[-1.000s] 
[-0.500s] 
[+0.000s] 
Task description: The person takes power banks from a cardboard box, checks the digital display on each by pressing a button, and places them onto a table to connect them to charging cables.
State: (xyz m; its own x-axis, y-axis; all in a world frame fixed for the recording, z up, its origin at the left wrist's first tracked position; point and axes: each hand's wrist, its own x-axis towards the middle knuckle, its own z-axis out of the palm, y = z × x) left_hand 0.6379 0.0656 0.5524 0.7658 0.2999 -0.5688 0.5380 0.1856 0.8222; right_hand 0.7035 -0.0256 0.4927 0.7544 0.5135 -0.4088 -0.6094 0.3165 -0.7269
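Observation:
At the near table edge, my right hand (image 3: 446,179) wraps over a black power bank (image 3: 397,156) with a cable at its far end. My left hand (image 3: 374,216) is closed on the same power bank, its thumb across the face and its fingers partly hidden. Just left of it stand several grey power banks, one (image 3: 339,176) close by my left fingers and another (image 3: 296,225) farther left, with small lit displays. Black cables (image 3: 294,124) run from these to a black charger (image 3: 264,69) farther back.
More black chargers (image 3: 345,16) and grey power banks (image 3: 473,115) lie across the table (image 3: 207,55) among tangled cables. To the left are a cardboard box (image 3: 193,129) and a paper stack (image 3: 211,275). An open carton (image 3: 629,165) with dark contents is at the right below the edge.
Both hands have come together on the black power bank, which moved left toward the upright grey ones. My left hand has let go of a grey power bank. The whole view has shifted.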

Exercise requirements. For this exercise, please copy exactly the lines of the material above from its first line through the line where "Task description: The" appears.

Your solution.
[-1.000s] 
[-0.500s] 
[+0.000s] 
Task description: The person takes power banks from a cardboard box, checks the digital display on each by pressing a button, and places them onto a table to connect them to charging cables.

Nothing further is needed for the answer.